For decades, the US and the UK were pivotal global leaders. On occasions, as in the 2003 invasion of Iraq, the consequences were malign. On others, such as Gordon Brown’s leadership during the 2008 financial crisis, they were virtuous. But most importantly, both states were regarded as reliable upholders of the liberal international order.
The Brexit vote and Donald Trump’s election as US president have ended this status. As the German chancellor, Angela Merkel, stated in May: “The times in which we could completely depend on others are, to a certain extent, over… We Europeans truly have to take our fate into our own hands.”
Though the UK was never a full participant in the European project – enjoying exemptions from the single currency and the borderless Schengen Area – it acted as an Atlantic bridge between the EU and the US. Having once been viewed as a constructive force, Britain is now regarded as a destructive one.
Philip Hammond’s description of the EU as “the enemy” (which the Chancellor hastily retracted) confirmed Europe’s worst suspicions. By spending more time negotiating with one another than with EU member states, senior Conservatives have left Europe bewildered as to the UK’s intentions.
Mr Trump has similarly lived down to expectations. Since entering office earlier this year, he has announced the withdrawal of the US from the Paris climate change agreement, recklessly provoked North Korea and threatened to abrogate the successful Iran nuclear deal.
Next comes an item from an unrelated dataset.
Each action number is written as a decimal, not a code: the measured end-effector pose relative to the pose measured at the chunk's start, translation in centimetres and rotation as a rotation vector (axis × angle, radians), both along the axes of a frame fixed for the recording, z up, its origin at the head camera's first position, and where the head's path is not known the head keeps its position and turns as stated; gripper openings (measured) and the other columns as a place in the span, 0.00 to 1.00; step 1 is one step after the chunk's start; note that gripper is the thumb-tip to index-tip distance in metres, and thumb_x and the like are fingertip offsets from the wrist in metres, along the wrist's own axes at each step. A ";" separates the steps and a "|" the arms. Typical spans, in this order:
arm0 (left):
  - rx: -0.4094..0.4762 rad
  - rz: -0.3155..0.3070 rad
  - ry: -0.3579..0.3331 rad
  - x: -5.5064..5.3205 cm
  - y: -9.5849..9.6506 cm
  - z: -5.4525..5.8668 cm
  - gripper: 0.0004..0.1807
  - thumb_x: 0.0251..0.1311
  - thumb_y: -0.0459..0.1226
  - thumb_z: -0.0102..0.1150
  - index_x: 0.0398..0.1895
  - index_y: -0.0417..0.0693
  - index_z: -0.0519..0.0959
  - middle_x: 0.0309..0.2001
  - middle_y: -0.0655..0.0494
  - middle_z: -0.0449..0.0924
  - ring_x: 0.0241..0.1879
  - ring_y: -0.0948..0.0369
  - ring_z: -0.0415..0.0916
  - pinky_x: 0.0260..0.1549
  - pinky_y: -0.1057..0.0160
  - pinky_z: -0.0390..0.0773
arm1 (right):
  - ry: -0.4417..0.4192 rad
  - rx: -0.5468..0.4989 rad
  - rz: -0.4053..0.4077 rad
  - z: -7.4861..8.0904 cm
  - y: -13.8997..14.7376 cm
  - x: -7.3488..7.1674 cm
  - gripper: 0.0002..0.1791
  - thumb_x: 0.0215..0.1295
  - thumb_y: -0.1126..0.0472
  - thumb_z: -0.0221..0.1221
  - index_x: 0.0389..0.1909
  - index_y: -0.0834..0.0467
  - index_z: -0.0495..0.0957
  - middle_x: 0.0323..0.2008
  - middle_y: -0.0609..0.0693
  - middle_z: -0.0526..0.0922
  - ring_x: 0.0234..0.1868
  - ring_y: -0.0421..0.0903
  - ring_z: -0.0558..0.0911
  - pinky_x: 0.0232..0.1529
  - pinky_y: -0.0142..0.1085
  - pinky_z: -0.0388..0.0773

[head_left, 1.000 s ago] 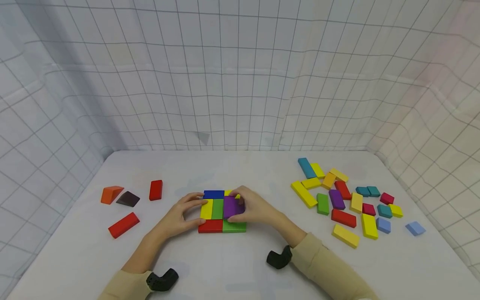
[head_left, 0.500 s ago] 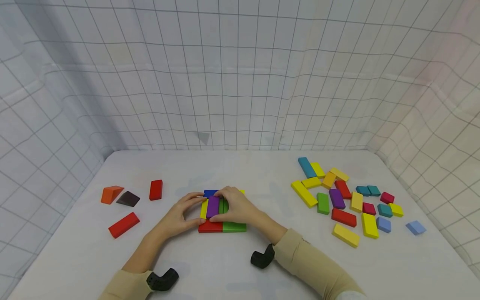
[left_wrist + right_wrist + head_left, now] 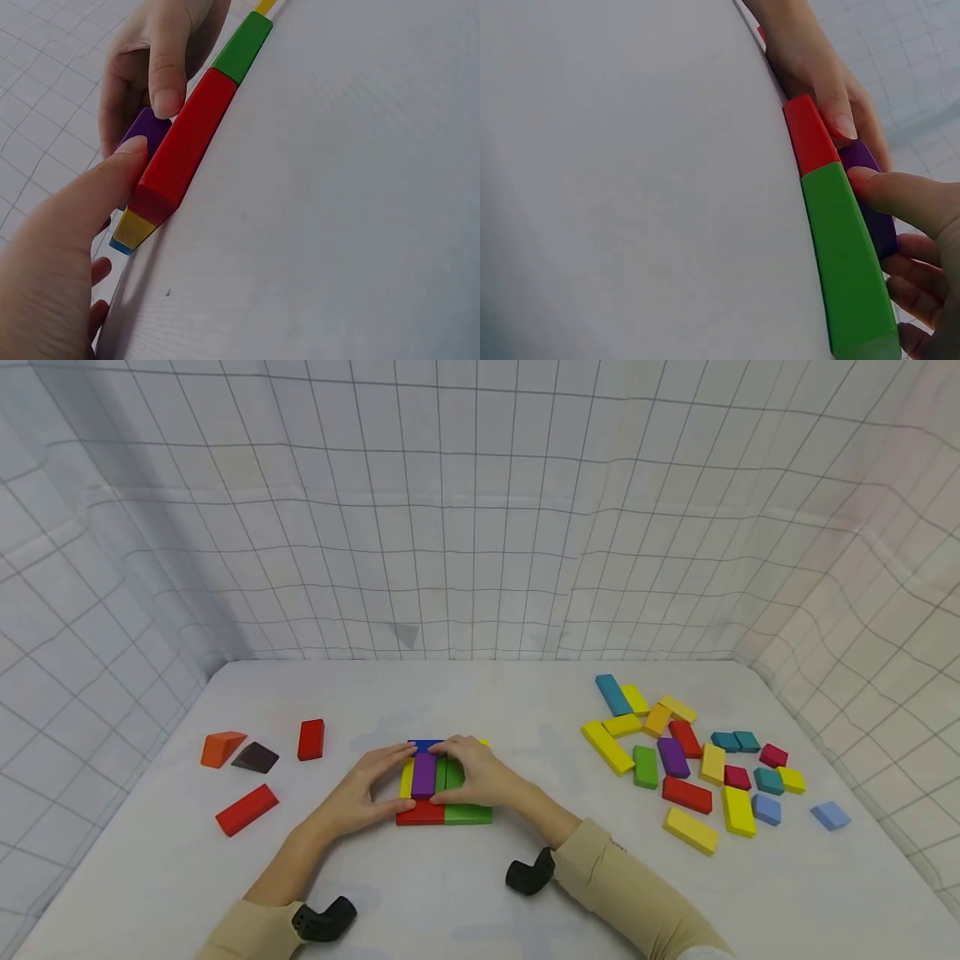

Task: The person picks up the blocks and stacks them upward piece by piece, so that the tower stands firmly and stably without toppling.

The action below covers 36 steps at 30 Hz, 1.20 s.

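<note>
A flat rectangle of coloured blocks lies on the white table, with a red block (image 3: 421, 812) and a green block (image 3: 468, 814) along its front and a blue block (image 3: 424, 745) at the back. On top rests a purple block (image 3: 423, 775). My right hand (image 3: 483, 772) pinches the purple block, thumb at its front end and fingers at its back. From the other side, my left hand (image 3: 360, 793) has its thumb and fingers at the block's left corners. In the left wrist view, both thumbs meet the purple block (image 3: 150, 127) just behind the red block (image 3: 191, 139).
At left lie an orange triangular block (image 3: 222, 749), a dark triangular block (image 3: 256, 757) and two red blocks, one of them a long red block (image 3: 247, 810). Many loose blocks, among them a light blue block (image 3: 830, 816), spread over the right side. A gridded white cloth (image 3: 480, 527) hangs behind.
My right hand has carried the purple block left, from the right part of the rectangle onto its left-middle. The left fingertips have shifted slightly right, toward the purple block.
</note>
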<state>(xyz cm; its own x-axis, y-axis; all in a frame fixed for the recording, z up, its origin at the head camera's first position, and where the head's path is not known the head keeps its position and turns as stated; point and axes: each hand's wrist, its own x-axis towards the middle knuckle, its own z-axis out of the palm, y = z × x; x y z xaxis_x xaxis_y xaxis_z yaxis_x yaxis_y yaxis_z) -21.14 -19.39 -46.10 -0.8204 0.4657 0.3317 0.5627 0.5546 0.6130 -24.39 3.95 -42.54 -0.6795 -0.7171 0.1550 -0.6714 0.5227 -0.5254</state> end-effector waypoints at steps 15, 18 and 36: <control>0.040 -0.015 0.074 -0.2 0.2 -0.2 0.33 0.47 0.40 0.67 0.59 0.46 0.70 0.56 0.49 0.73 0.57 0.50 0.65 0.53 0.42 0.66 | -0.021 -0.079 0.017 -0.2 0.5 -0.1 0.35 0.51 0.51 0.66 0.59 0.60 0.67 0.53 0.50 0.74 0.52 0.45 0.71 0.54 0.36 0.68; 0.030 0.000 0.038 0.0 0.2 -0.1 0.33 0.49 0.41 0.67 0.60 0.48 0.69 0.57 0.49 0.72 0.57 0.50 0.65 0.53 0.42 0.66 | -0.073 -0.103 0.015 0.3 2.2 -0.5 0.33 0.53 0.54 0.65 0.59 0.60 0.67 0.53 0.51 0.74 0.52 0.47 0.72 0.56 0.39 0.68; 0.022 0.019 0.013 0.1 0.2 -0.2 0.33 0.49 0.42 0.67 0.61 0.49 0.69 0.58 0.49 0.71 0.58 0.49 0.65 0.53 0.41 0.66 | -0.211 -0.002 -0.373 1.9 25.4 -0.8 0.31 0.52 0.57 0.66 0.57 0.59 0.69 0.53 0.58 0.73 0.54 0.57 0.68 0.52 0.57 0.67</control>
<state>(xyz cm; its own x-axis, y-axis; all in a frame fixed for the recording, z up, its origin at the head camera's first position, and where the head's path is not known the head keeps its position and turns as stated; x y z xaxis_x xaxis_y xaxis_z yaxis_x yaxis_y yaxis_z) -21.08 -19.21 -46.30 -0.8248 0.4420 0.3526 0.5598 0.5517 0.6182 -25.22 29.38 -40.65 -0.9092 -0.4161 -0.0136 -0.3145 0.7079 -0.6324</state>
Mr Trump’s repudiation of multilateralism amounts to what the distinguished historian Nigel Hamilton calls an “Amerexit”.
The US president, like the most ardent Brexiteers, hoped that the UK’s withdrawal would be a precursor to the EU’s disintegration. The reverse has so far proved true. The election of the liberal centrist Emmanuel Macron as French president and the re-election of Mrs Merkel in Germany have reanimated the Franco-German motor at the EU’s centre.
In a remarkable, wide-ranging interview with Der Spiegel magazine published on 13 October, Mr Macron spoke eloquently of his ambitions. “We need to develop a kind of political heroism,” he said. “I don’t mean that I want to play the hero. But we need to be amenable once again to creating grand narratives.” He continued: “Why is a portion of our youth so fascinated by extremes, jihadism for example? Why do modern democracies refuse to allow their citizens to dream? Why can’t there be such a thing as democratic heroism?”
Rather than indulging his far-right opponent Marine Le Pen – as David Cameron indulged the Conservatives’ Brexiteer wing – Mr Macron confronted her. “In the debates, you don’t hear anything from them any more, because we engaged them in battle,” he said of the Front National.
The French president aspires to use this moment to reaffirm Europe’s political and intellectual leadership. His recent two-hour speech at the Sorbonne University in Paris revived the ambition of a more integrated eurozone and increased defence and security co-operation. If the euro is not merely to survive but to thrive, a common currency must be accompanied by a common budget, including fiscal transfers from richer member states to poorer ones.
Even without fundamental reform, however, the EU economies that Conservative ministers once derided are outpacing the UK, which is now the slowest-growing major European country.
A possible escape route for Britain is emerging. In a truly “multi-speed Europe”, the UK could join an outer ring exempt from “ever closer union”. Britain could draw on its defence and security expertise in return for economic concessions. However, the Brexiteers, who indulge in geopolitical fantasies of a swashbuckling “Anglosphere”, display no such imagination.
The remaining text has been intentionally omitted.